In its comment, Nuro explained further why it believes that not equipping the R2X with an FMVSS No. 205-compliant windshield will increase the safety of the R2X.[47] According to Nuro, the R2X would require very sturdy A-pillars to support the weight of an FMVSS No. 205-compliant windshield, which make it necessary that the front outboard corners of the vehicle (which would support the windshield) be rigid. Thus, an R2X that complies with the windshield requirement could not incorporate the front-end pedestrian “crumple zone” crash mitigation feature described in its petition. Nuro states that, if exempted, the R2X's A-pillars would not need to support as much weight, so they could be designed to be deformable in a crash, which would allow the front end of the vehicle to absorb impact energy at the sides as well as in the center. In addition, Nuro states that the R2X voluntarily complies with both FMVSS No. 305, “Electric-powered vehicles: electrolyte spillage and electrical shock protection,” (49 CFR 571.305) [48] and the Bumper Standard (49 CFR part 581).

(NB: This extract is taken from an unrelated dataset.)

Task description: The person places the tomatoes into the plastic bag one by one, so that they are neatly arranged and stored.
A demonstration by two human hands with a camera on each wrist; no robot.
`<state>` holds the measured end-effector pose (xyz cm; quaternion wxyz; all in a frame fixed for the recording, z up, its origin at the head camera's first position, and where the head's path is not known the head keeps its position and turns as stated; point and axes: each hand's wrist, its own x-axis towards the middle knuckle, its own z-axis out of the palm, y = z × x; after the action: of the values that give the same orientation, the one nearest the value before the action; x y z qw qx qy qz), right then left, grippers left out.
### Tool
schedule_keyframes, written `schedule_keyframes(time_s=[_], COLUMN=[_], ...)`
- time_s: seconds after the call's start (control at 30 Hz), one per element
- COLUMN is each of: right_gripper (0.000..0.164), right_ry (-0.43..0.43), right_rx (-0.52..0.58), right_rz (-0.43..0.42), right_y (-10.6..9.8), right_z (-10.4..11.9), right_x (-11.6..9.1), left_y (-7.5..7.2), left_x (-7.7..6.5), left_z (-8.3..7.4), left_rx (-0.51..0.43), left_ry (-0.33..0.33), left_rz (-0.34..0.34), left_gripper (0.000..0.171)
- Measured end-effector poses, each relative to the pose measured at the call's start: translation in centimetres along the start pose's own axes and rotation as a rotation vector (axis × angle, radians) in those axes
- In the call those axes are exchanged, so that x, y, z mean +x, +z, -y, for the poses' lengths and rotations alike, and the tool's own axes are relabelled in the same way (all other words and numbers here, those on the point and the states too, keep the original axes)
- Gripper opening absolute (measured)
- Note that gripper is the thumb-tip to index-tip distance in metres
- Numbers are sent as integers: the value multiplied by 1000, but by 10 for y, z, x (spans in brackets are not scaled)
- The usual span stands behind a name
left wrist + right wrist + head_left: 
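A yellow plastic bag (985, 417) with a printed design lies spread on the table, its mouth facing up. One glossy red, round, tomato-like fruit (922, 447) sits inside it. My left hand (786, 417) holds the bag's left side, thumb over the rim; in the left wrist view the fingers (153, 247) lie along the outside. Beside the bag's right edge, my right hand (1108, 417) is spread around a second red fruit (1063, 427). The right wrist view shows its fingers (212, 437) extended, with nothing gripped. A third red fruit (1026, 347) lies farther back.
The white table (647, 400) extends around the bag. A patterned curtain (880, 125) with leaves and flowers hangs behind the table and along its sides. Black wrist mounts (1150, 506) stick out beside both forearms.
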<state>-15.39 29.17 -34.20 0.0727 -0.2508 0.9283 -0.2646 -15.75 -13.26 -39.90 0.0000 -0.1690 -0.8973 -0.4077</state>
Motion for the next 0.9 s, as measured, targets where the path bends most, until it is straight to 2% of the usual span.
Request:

NHTSA has concluded that an exemption from the windshield requirement would not lower the level of safety of the R2X because the safety concerns that the windshield addresses—protecting occupants from ejection and intrusion, and ensuring occupants (particularly a human driver) can see the driving environment—are not present in the R2X, due to its lack of occupants and its operation by an ADS that relies on cameras and sensors instead of a human driver.[49] Accordingly, not equipping the R2X with a compliant windshield would, at a minimum, have no net safety impact on the R2X. We note that NHTSA's determination that an exemption from the windshield requirement would not lower the safety of the R2X does not rely on the effectiveness of its pedestrian “crumple zones” or other safety features because, as Advocates and others have noted, Nuro has not provided documentation to support the effectiveness of these features. While NHTSA encourages manufacturers to include additional safety features that are not required under the FMVSS, the lack of data to support the effectiveness of these features precludes the agency from considering the safety impact of these features in its safety finding.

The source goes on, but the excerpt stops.